Guardian: Guardian of a powerful magical land. Like Princess Mononoke if you controlled the forest. Like the AD&D Ranger this class gives you bears and centaurs and giant eagles and silver dragons and shit that will do your bidding and gives you a magic land that can cast spells on you. So it's basically a pocket caster and a small number of very awesome troops to help you disguise the fact that your Ranger is bad. Lets you go into battle riding a giant eagle with a ghost spirit magically buffing you and the stone giant you brought dealing damage you get to take credit for. Classes that can become Guardians include Rangers, Barbarians, Monks, and I guess Druid because I think if I don't allow Druid in people would flip.
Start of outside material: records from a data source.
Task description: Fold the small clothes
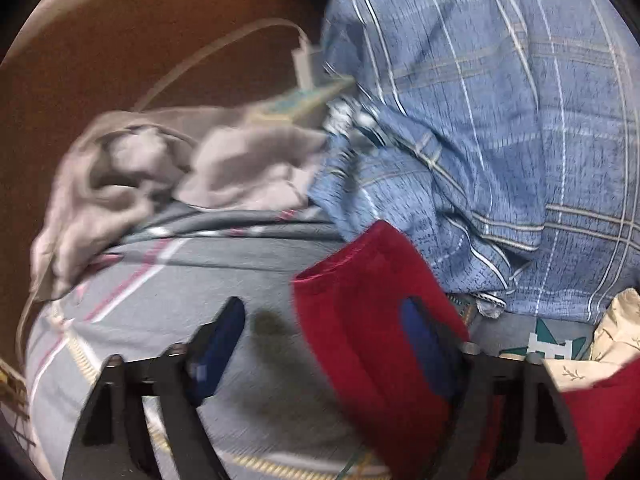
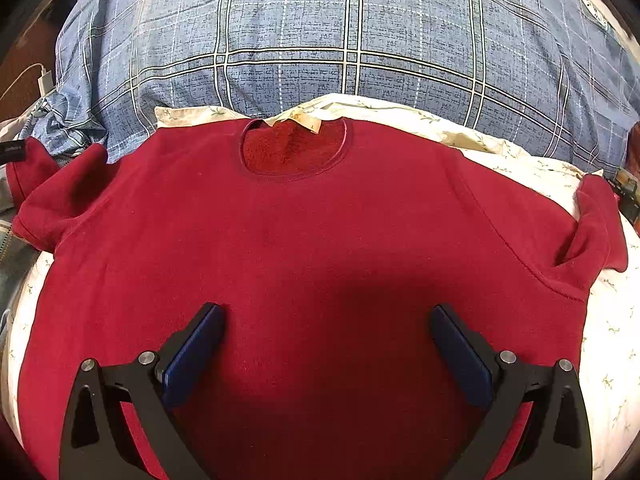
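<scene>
A dark red sweatshirt [image 2: 312, 240] lies flat, front up, on a cream floral sheet [image 2: 608, 352], its round neck [image 2: 294, 148] toward the far side and both sleeves spread out. My right gripper [image 2: 326, 344] hovers over its lower middle, jaws wide open and empty. In the left wrist view my left gripper [image 1: 324, 340] is open beside the left sleeve cuff [image 1: 372, 320]. The cuff drapes around the right finger [image 1: 424, 344]; the left finger [image 1: 220, 344] stands clear of it over grey bedding. That view is motion-blurred.
A blue plaid quilt [image 2: 352, 32] is bunched along the far side, also in the left wrist view [image 1: 480, 100]. A crumpled pale grey garment [image 1: 160, 168] lies on the grey striped bedding [image 1: 180, 280]. A white charger and cable [image 1: 302, 64] rest on the brown floor [image 1: 120, 48].
</scene>
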Action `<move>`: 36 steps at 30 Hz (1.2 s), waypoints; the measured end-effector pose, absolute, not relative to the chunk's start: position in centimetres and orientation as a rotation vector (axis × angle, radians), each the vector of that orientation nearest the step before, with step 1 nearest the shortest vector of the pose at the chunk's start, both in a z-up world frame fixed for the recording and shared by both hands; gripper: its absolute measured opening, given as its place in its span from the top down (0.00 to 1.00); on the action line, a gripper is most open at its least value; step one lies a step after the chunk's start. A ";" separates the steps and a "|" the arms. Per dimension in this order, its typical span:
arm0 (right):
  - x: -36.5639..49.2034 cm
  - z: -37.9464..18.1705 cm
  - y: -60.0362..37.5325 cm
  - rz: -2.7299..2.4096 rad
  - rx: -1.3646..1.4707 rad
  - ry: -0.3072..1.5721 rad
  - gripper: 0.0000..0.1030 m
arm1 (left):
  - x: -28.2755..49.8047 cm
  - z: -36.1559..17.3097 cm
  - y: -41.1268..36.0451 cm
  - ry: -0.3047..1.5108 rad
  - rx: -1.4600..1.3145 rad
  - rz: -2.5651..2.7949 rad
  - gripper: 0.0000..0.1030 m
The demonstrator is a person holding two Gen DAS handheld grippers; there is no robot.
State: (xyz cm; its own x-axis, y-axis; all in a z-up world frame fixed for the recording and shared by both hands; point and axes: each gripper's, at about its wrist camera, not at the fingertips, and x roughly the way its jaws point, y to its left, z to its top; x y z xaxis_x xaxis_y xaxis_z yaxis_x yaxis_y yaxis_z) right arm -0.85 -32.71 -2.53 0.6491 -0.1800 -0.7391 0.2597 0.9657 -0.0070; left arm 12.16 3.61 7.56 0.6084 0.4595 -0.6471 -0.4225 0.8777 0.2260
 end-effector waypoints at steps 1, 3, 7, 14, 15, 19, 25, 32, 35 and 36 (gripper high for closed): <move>-0.8 -2.5 -32.7 -0.250 0.102 0.828 0.00 | 12.9 7.1 3.9 0.775 0.059 0.507 0.46; -0.8 -2.5 -32.7 -0.250 0.102 0.827 0.00 | 13.5 6.9 3.6 0.754 0.102 0.486 0.86; -0.9 -2.6 -32.6 -0.249 0.098 0.824 0.00 | 13.0 8.4 3.6 0.761 0.024 0.365 0.95; -0.6 -2.4 -33.0 -0.205 0.117 0.838 0.00 | 7.8 18.4 -2.5 0.613 -0.003 0.095 0.95; -0.8 -2.3 -33.2 -0.188 0.127 0.841 0.01 | 6.6 20.3 -4.0 0.582 -0.002 0.045 0.95; -2.6 -0.2 -35.6 -0.148 0.167 0.835 0.08 | 2.9 24.9 -9.5 0.512 0.024 -0.119 0.95; -6.2 4.8 -42.3 -0.209 0.252 0.721 0.06 | 0.7 23.7 -20.3 0.550 0.047 -0.394 0.94; -8.2 5.1 -49.4 -0.371 0.319 0.702 0.06 | 2.1 13.0 -31.6 0.736 0.047 -0.592 0.91; -8.7 4.7 -50.5 -0.391 0.349 0.707 0.06 | 4.8 8.9 -32.5 0.854 -0.016 -0.648 0.69; -9.1 4.7 -50.8 -0.394 0.350 0.702 0.06 | 5.6 8.2 -32.2 0.876 -0.020 -0.637 0.68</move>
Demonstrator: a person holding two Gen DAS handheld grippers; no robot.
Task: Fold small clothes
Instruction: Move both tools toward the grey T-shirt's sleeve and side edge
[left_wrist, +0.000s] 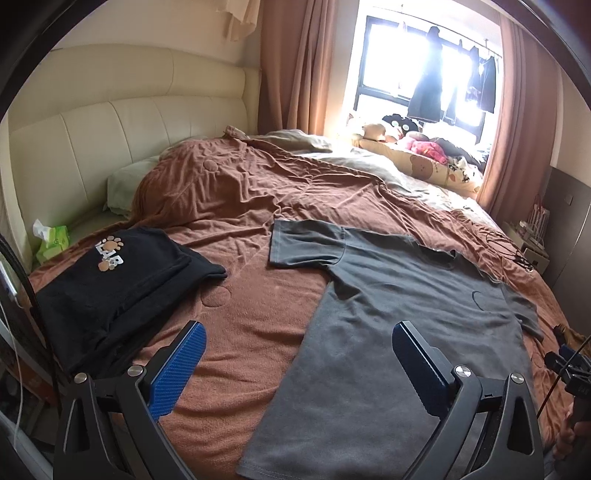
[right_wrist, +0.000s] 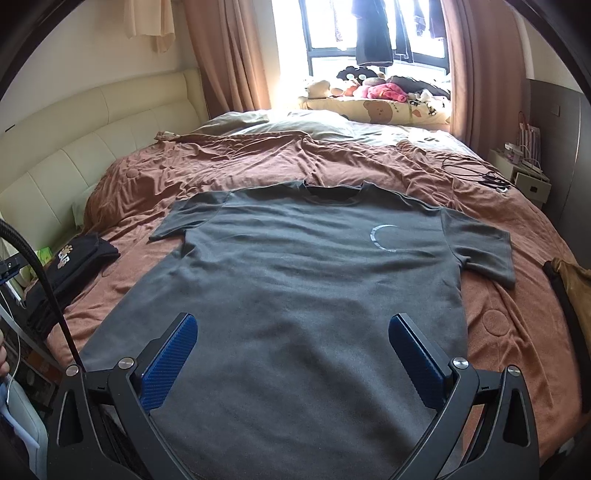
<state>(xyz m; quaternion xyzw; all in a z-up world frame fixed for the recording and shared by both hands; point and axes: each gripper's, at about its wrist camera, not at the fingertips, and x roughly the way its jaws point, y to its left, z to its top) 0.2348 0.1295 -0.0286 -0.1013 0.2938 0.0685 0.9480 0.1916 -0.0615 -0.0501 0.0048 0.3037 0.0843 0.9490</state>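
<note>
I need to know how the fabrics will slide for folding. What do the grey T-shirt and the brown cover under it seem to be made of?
Grey T-shirt: looks like matte cotton jersey; it lies flat with soft edges.
Brown cover: likely a plush, slightly napped fabric; it holds many fine wrinkles. Probably grippy, though that is a guess.

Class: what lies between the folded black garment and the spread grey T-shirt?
Only bare brown bedspread separates the black garment from the grey T-shirt, clearest in the left wrist view.
</note>
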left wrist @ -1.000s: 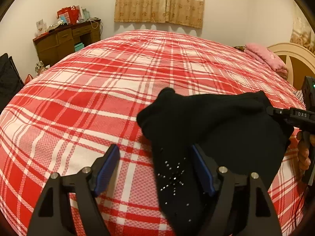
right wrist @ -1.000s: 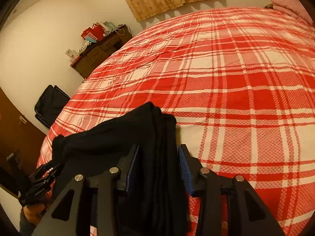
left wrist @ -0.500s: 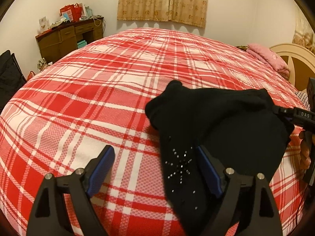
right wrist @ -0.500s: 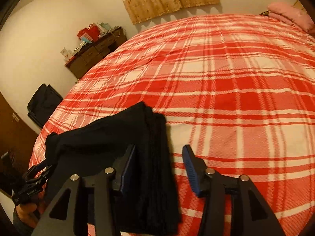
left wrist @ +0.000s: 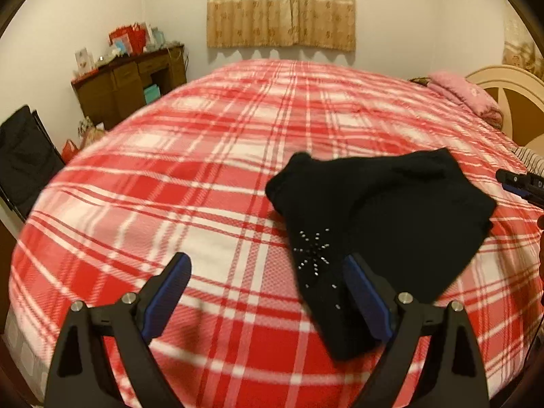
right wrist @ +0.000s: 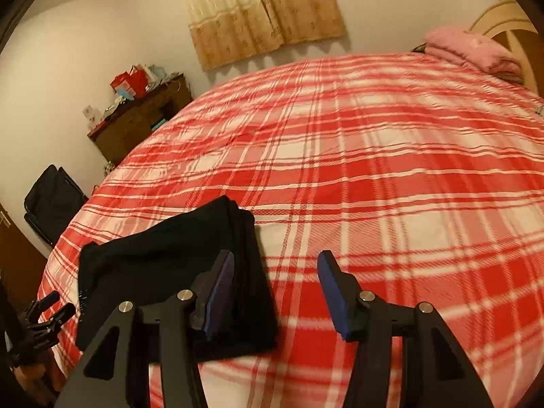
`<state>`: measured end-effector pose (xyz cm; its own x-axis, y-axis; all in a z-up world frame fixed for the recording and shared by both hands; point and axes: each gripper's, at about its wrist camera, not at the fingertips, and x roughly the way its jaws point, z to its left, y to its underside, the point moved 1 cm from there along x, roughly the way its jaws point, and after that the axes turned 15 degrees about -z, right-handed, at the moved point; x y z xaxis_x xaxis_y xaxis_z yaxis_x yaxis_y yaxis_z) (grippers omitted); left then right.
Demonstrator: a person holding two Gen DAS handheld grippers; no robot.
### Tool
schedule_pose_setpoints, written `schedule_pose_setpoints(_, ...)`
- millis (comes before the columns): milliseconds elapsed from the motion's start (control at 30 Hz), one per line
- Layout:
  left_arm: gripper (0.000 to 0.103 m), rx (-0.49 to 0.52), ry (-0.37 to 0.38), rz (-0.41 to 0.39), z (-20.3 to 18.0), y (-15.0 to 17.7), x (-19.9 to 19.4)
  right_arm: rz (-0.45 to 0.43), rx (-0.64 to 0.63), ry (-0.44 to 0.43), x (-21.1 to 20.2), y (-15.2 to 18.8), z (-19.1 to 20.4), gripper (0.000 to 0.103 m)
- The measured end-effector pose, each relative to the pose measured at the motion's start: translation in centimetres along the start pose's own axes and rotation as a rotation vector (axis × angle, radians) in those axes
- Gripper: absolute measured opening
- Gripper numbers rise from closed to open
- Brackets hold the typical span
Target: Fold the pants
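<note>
Black pants (left wrist: 380, 210) lie folded in a compact pile on the red plaid bedspread (left wrist: 204, 187), a beaded star pattern on the near flap. My left gripper (left wrist: 265, 261) hovers over their left end, its jaws opening. Only its right finger overlaps the cloth, and nothing is pinched. In the right wrist view the pants (right wrist: 163, 258) sit lower left with stacked folded edges. My right gripper (right wrist: 275, 256) is open just off their right edge, bare bedspread (right wrist: 408, 187) between its pads. The tips of each gripper show in the other's view: the right gripper (left wrist: 520, 183) and the left gripper (right wrist: 51, 309).
A wooden dresser (left wrist: 129, 88) with red bags stands by the far left wall. A black folding case (left wrist: 23, 156) sits beside the bed's left edge. Pink bedding (left wrist: 465, 95) and a cream headboard (left wrist: 510, 91) are at the right. A curtain (left wrist: 282, 6) hangs at the back.
Both grippers pulled back and rose away from the pants while their jaws widened. The right gripper let go of the folded edge, which now lies left of its fingers.
</note>
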<state>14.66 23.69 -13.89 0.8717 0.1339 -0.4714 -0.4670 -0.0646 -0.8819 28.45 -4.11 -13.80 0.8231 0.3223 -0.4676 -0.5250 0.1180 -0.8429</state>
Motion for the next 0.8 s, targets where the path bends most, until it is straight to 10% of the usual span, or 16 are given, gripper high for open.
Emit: schedule_pose_setpoints(800, 0.100, -0.039, 0.149, -0.220, -2.5, -3.0, -10.2, -0.190, -0.201, -0.077, -16.4, 1.7, 11.3, 0.066)
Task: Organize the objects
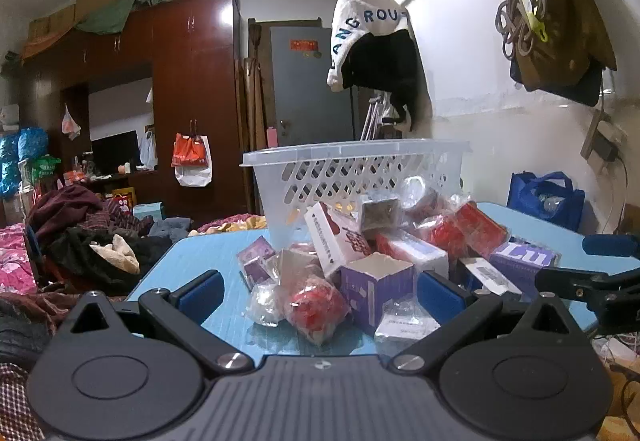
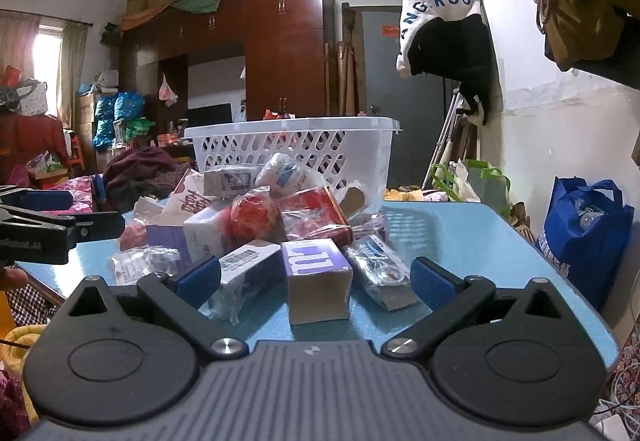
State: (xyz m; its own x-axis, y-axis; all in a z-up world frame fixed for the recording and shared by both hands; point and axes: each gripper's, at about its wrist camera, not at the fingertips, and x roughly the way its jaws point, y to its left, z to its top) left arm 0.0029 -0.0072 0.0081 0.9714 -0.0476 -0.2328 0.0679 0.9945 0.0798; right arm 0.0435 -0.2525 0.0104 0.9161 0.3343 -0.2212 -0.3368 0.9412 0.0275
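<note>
A heap of small boxes and wrapped packets lies on the blue table (image 1: 208, 253) (image 2: 472, 241), in front of a white plastic basket (image 1: 356, 169) (image 2: 296, 145). In the left wrist view my left gripper (image 1: 320, 293) stands open at the table's near edge; an open purple box (image 1: 376, 287) and a red wrapped ball (image 1: 316, 305) lie ahead between its fingers, untouched. In the right wrist view my right gripper (image 2: 316, 277) stands open before a purple box (image 2: 316, 281) and a barcoded white box (image 2: 250, 261). Further back sit a red tin (image 2: 314, 215) and a red ball (image 2: 254, 217).
The right gripper (image 1: 600, 281) shows at the right edge of the left wrist view, and the left gripper (image 2: 48, 225) at the left edge of the right wrist view. Piled clothes (image 1: 92, 237) lie left of the table. A blue bag (image 2: 584, 233) stands by the right wall.
</note>
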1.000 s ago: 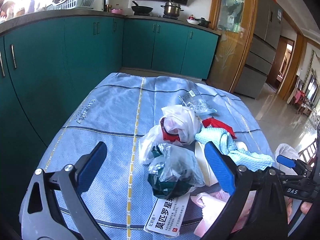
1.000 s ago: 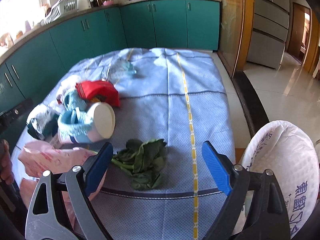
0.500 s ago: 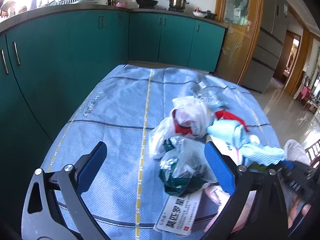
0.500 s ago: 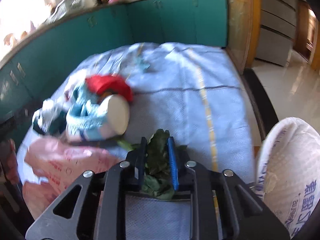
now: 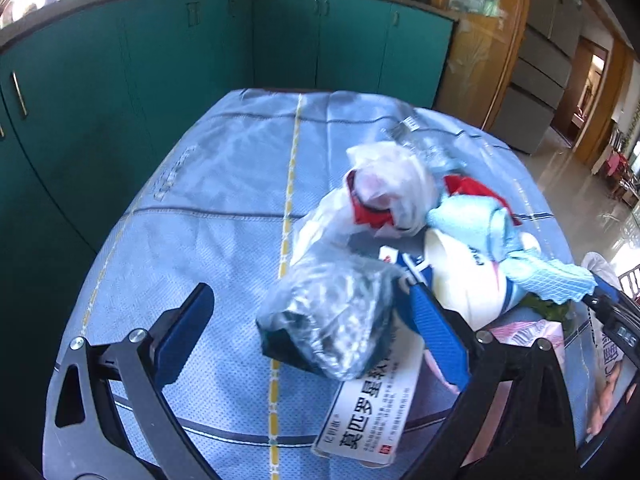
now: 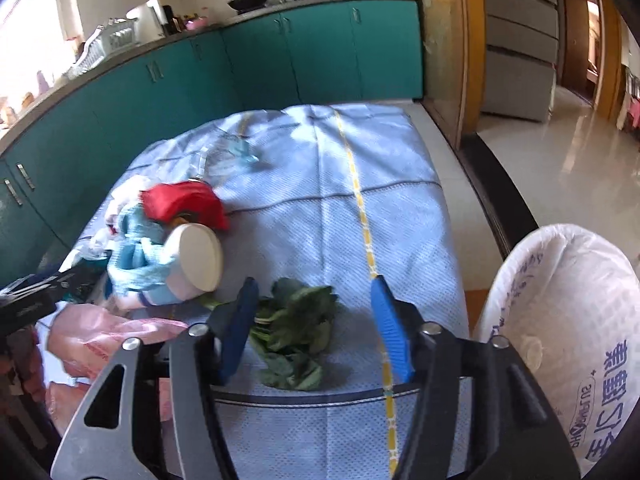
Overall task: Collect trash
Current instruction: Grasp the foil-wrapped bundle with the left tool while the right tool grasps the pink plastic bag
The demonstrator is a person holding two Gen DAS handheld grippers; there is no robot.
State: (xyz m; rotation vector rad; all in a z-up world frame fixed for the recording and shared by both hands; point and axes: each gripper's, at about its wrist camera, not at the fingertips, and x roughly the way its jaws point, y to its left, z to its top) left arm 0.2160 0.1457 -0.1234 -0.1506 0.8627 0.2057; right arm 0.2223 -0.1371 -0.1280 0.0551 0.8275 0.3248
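The right tool (image 6: 314, 328), clamped together half a second ago, is opening again around the leafy greens (image 6: 294, 334), which still lie on the tabletop (image 6: 280, 200) beside the white bag (image 6: 568, 344): that pinch apparently failed. The left tool (image 5: 308, 332) is closing around a crumpled clear plastic bag (image 5: 332, 320), not yet gripping.

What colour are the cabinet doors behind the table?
Teal green cabinet doors, clearest in the right wrist view.
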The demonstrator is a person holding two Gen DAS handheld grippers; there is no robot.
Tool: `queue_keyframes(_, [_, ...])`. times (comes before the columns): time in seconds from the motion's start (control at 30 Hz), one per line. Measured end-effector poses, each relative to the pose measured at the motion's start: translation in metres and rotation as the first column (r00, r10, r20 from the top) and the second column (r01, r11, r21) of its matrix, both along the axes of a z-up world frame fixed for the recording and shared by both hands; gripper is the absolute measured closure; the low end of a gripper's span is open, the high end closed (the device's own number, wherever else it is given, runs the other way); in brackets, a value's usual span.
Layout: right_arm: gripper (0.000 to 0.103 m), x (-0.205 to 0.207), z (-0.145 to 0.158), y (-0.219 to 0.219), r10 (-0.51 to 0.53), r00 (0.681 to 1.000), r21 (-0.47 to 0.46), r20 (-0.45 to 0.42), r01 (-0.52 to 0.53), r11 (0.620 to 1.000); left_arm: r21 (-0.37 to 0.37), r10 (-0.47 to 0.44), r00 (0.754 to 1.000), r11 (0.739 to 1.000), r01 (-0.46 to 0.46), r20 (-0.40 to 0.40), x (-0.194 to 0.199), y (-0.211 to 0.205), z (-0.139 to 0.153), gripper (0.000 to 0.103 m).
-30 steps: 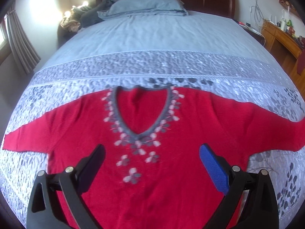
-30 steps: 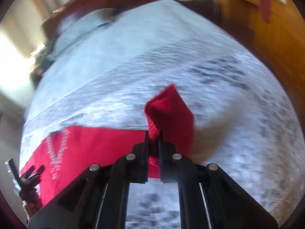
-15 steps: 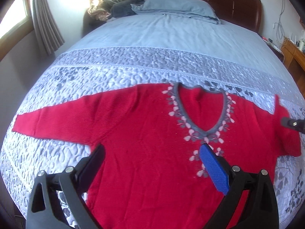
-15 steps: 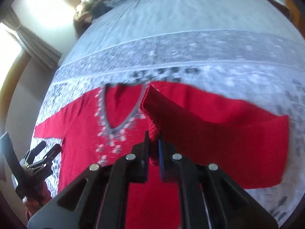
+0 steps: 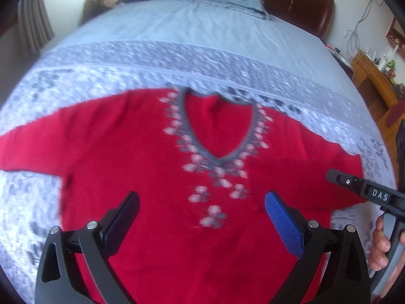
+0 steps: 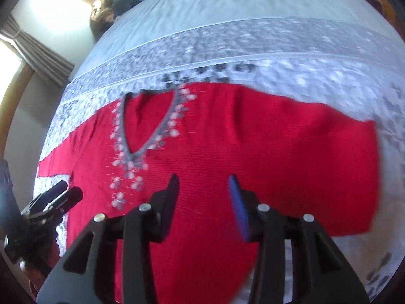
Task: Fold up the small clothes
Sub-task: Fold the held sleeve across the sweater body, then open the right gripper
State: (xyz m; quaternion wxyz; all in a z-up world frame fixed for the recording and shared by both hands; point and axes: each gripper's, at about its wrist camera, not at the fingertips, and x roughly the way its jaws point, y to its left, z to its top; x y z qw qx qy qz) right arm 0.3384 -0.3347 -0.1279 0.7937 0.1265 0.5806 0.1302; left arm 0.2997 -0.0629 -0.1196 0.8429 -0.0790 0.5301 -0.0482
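Right sleeve (image 6: 316, 167), pinched and airborne second ago, now lies folded across red knit V-neck sweater (image 6: 215, 152). My right gripper (image 6: 203, 200) jaws just opened partway, nothing between them; released so fold stays. Left gripper (image 5: 202, 217) wide, empty, hovering over sweater's front. Sweater flat on grey quilted bedspread (image 5: 177, 58); left sleeve (image 5: 45, 147) outstretched, unfolded.

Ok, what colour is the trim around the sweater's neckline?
Grey, edged with pale flowers, on the red sweater; clearest in the left wrist view.
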Motion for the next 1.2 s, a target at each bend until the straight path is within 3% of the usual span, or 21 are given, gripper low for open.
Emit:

I don't like giving a caster class more power but I can design the abilities to be often redundant to what a Druid could normally be doing for herself so the buff is considerably less for a Druid taking this path than a Barbarian.
Guildmaster: For Rogueish types in charge of thieves guilds or crime syndicates or assassin rings or whatever. Will have abilities to murder people and hire shady mercs and get money and use spies for information gathering powers. Lots of direct upgrades here. Classes that can become Guildmaster include Rogues and....I dunno. Fighters and Rangers can always use more options. Non lore college Bards should be fine too.
Lord: The AD&D Fighter. A 10th level fighting man who gets a small army, an honor guard of pretty good fighters, a town he can levy taxes and services from, and some diplomatic options as a new member of the royal class. Just raw brute power here. Lets any Fighter look at a 5e Necromancer and say "Fine, lets do this". Classes that can become Lords include Fighters, Barbarians, and Rangers.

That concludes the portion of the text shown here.